Seperti biasa, begitu sampai di kantor Chesa masuk ke dalam ruangan Dafa untuk merapikan meja kerjanya dan menyiapkan air putih hangat untuk atasannya. Seminggu sudah Alvin mengambil cuti dan belum ada tanda-tanda pria itu akan kembali. Seminggu sudah Chesa kelabakan dengan pekerjaannya.
Tidak lama, pintu ruangan Dafa terbuka menampakkan si empunya ruangan. Chesa terkejut lalu segera memberi salam.
“Selamat pagi, Pak” sapanya dengan ramah dan sopan.
“Pagi” jawab Dafa.
Chesa membelalakkan matanya, ia tidak menyangka untuk pertama kalinya Dafa membalas ucapan salamnya.
Dafa duduk di kursi kerjanya sambil memperhatikan Chesa yang berdiri dengan wajah bingung. Namun ada hal yang lebih menarik perhatian Dafa, yaitu Chesa mengenakan lipstik warna merah. Biasanya Chesa hanya mengenakan lipstik berwarna nude namun masih tetap terlihat cantik.
“Aku ini kenapa jadi perhatian dengan penampilan Chesa” pikirnya.
“Kamu kenapa diam?” tanya Dafa untuk mengalihkan pikirannya.
Chesa terkesiap, “Ah, nggak kenapa-kenapa kok Pak”
“Lalu kenapa tetap beridiri di situ?”
“Maaf, Pak saya keluar sekarang” jawab Chesa gugup. Ia segera melangkah untuk keluar dari ruangan Dafa.
“Buatkan saya kopi” suara berat khas dari Dafa membuat Chesa menghentikan langkahnya lalu membalikkan badan agar berhadapan dengan Dafa.
“Apa Bapak tidak mau mencoba menggantinya dengan teh?” entah dari mana datang keberanian Chesa memberi tawarang kepada CEOnya. Mencoba mengganti kebiasaan Dafa yang seharusnya tidak bisa di lakukan oleh bawahannya.
Dafa menaikan satu alisnya, “Kamu mau membuat saya berhenti minum kopi?” tanya Dafa dengan tatapan tajam.
Chesa berusaha tidak gentar, sudah terlanjur basah jadi sekalian saja, “Bisa di angkap iya, tapi itupun kalau Bapak mau mencoba”
“Tidak untuk sekarang, Chesa. Tolong jangan tawar menawar dengan saya” ucap Dafa dengan tegas.
“Baik, Pak” jawab Chesa.
“Ya sudah kalau nggak mau, padahal kan ini demi dia juga” gurutu Chesa dalam hati.
= = = =
Chesa mengamati wajah Dafa yang pucat. Sejak pagi bosnya itu terlihat kurang sehat namun enggan untuk bertanya. Chesa melanggar aturan yang sudah Alvin katakan padanya di awal. Tidak menanyakan hal yang tidak berhubungan dengan pekerjaan.
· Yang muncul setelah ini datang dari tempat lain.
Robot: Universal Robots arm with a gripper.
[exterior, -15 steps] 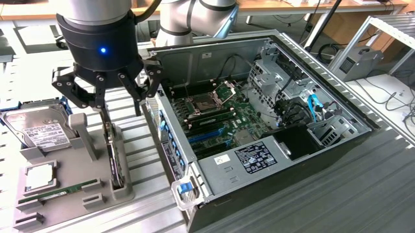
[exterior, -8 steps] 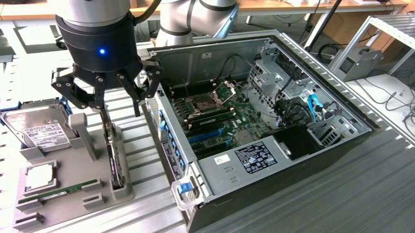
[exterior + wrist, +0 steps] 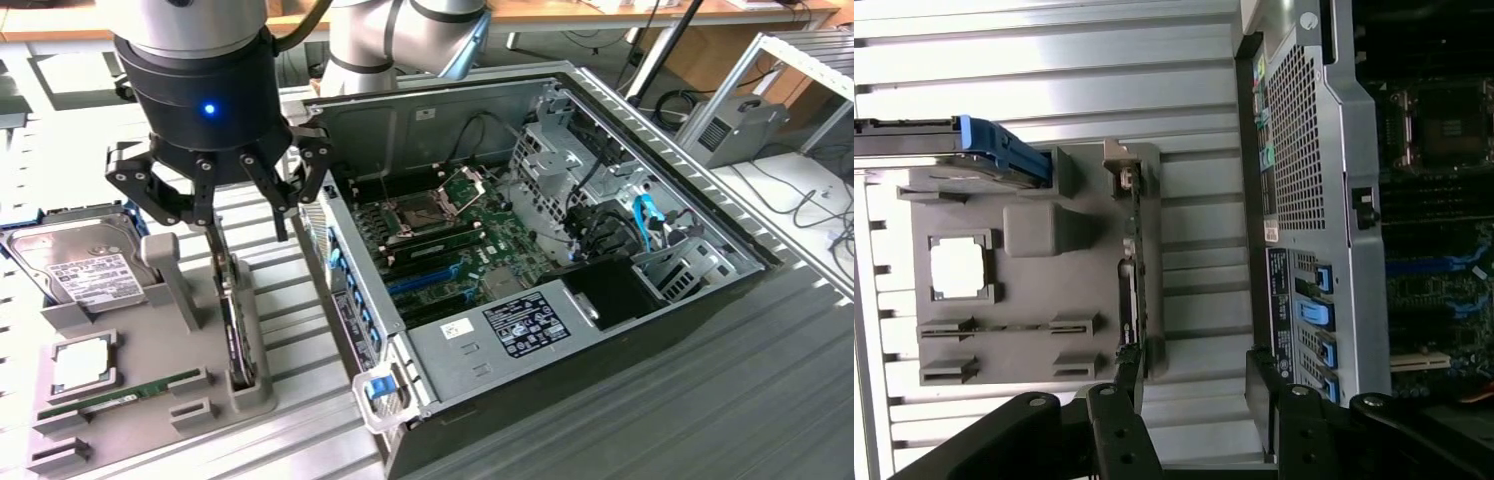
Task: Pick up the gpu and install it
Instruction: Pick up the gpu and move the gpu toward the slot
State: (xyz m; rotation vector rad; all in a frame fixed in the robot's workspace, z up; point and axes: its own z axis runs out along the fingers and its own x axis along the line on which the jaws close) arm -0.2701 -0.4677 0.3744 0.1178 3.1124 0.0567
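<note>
The gpu (image 3: 235, 318) stands on its edge in a slot of the grey holder (image 3: 134, 425), at the exterior view's left. In the wrist view the gpu (image 3: 1131, 275) appears edge-on as a thin dark strip with its silver bracket at one end. My gripper (image 3: 244, 212) hangs open just above the card's far end with nothing between its fingers. In the wrist view one finger (image 3: 1122, 388) sits at the card's end and the other finger (image 3: 1262, 380) is off to the side toward the case, the gripper (image 3: 1194, 385) spanning the gap. The open computer case (image 3: 441, 345) lies beside the holder, its motherboard (image 3: 461, 250) exposed.
On the holder also rest a silver hard drive (image 3: 80, 268) in a blue frame, a CPU chip (image 3: 83, 362) and a green RAM stick (image 3: 120, 393). The case's side wall (image 3: 350, 290) rises right next to the gpu slot. Cables and drive cages (image 3: 627, 225) crowd the case's far side.
</note>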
Tapi sayang, mulutnya ini begitu lancang mengomentari rambut Dafa yang terlihat panjang. Pria itu langsung membentaknya hingga membuat Chesa tidak ingin peduli lagi dengan Dafa kecuali urusan pekerjaan.
Ke tiga kalinya Chesa masuk ke ruangan Dafa, ia tidak bisa mengabaikan pria itu. Wajahnya pucat dan keringat dingin nampak mengucur dari keningnya.
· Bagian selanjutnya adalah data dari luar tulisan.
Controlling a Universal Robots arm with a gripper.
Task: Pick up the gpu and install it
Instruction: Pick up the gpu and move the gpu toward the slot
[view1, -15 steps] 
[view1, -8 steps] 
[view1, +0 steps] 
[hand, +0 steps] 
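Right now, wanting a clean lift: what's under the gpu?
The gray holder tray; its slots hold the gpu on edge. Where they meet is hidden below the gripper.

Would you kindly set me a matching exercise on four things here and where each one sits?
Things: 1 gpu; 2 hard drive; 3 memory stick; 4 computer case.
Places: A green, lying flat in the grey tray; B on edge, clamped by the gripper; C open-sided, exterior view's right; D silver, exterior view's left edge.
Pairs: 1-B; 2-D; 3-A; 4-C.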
“Maaf sebelumnya kalau saya lancang. Pak Dafa kenapa pucat sekali? Bapak sakit?” tanya Chesa hati-hati. Jaga-jaga kalau saja pia itu mendampratnya lagi.
“Chesa..” panggil Dafa dengan suara lemah.
Chesa menghampiri Dafa, “Iya, Pak. Sepertinya Bapak tidak sehat, apa ada yang sakit?”
“Tolong pergi ke apotek, belikan saya obat maag”
“Bapak maag? Kenapa tadi minum kopi?”
Kekhawatiran Chesa justru membuat Dafa kesal, “Saya sedang sakit kenapa kamu banyak omong, Chesa” suara ketus Dafa membuat Chesa mendengus kesal.
“Saya belikan Bapak obat dulu” ucap Chesa dengan wajah menahan kesal.
= = = =
Saat Chesa membuatkan Dafa kopi di pantry, ponsel yang di letakkan di saku blazernya berdering. Chesa segera merogohnya dan melihat siapa yang menghubunginya.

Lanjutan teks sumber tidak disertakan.